We found at this event that we had more fun with horror comedy shorts than the more serious ones, which for me at least is different from normal – horror and comedy can be very tough to combine, but many of these ladies handled it with ease.  “My Mom and Other Monsters” (dir. Kate Tsang, 2011) kept it creepy until the end, “Sheeties” (dir. Paula Haifley, 2012), a mockumentary about the lives and relationship trials of those who dare to embrace their love of wearing the classic ghost sheet, had me laughing the whole time, and “OowieWanna” (dir.
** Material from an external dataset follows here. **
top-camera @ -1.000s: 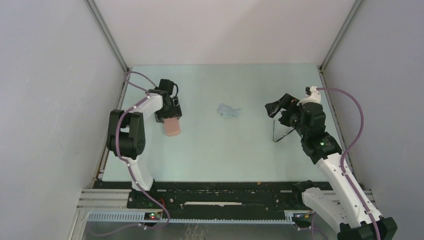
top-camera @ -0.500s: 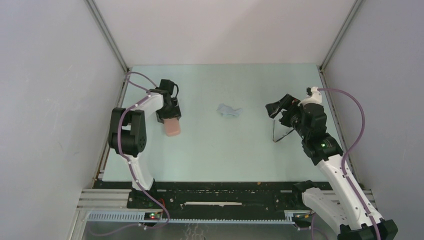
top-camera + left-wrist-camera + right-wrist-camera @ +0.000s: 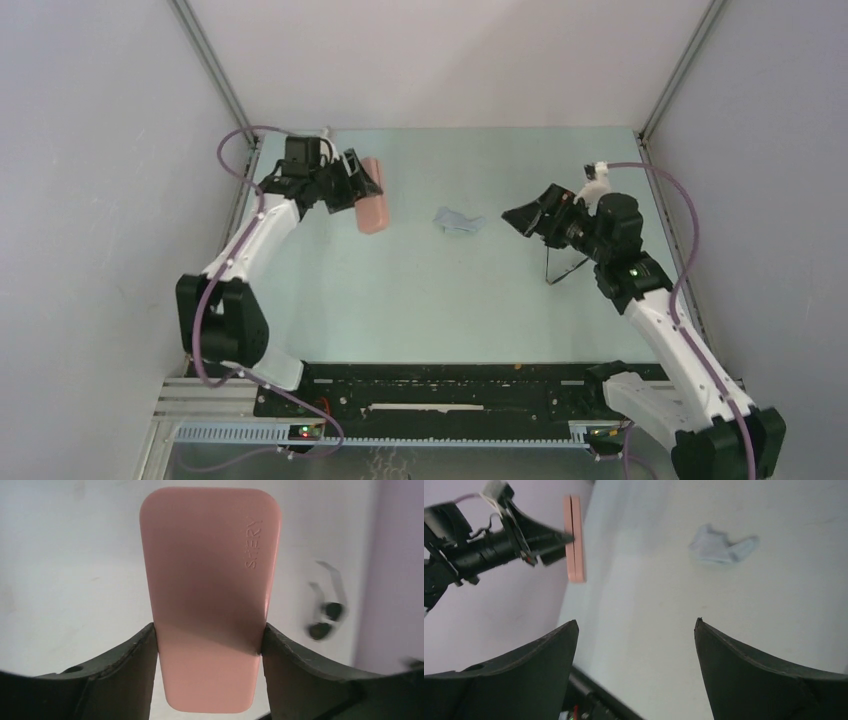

Bridget Palardy, 2011), takes an adventure at a laundromat to a whole new (and musical!) level.  Out of all the shorts, I definitely enjoyed these the most, but all of the films had something interesting to offer.

We also got to see two trailers, one from Lil’ Filmmakers, an organization that helps youth and teens learn to make movies and explore their love of cinema.  Their upcoming film is called “Erudition”.  For information, including how to donate, please check out http://www.lilfilmmakersinc.com/

The other trailer was for a documentary entitled “My Final Girl” by Kristina Leath-Malin, who also joined us on the panel, about the role of American black women in the Blaxploitation and horror genre, something that I can’t wait to watch.  Check out the trailer here:  http://vimeo.com/62552635

From left: JennyD, Stay Frosty, Kristina Leath-Malin, Ashlee Blackwell, Hannah Neurotica

From left: JennyD, Stay Frosty, Kristina Leath-Malin, Ashlee Blackwell, Hannah Neurotica

After the films, JennyD and I got to speak on a panel alongside Kristina Leath-Malin and Ashlee Blackwell, moderated by Hannah Neurotica!  We discussed our first encounters with the word/understanding of the final girl, how our gender has affected our experiences within the genre community (both positively and negatively), and much more!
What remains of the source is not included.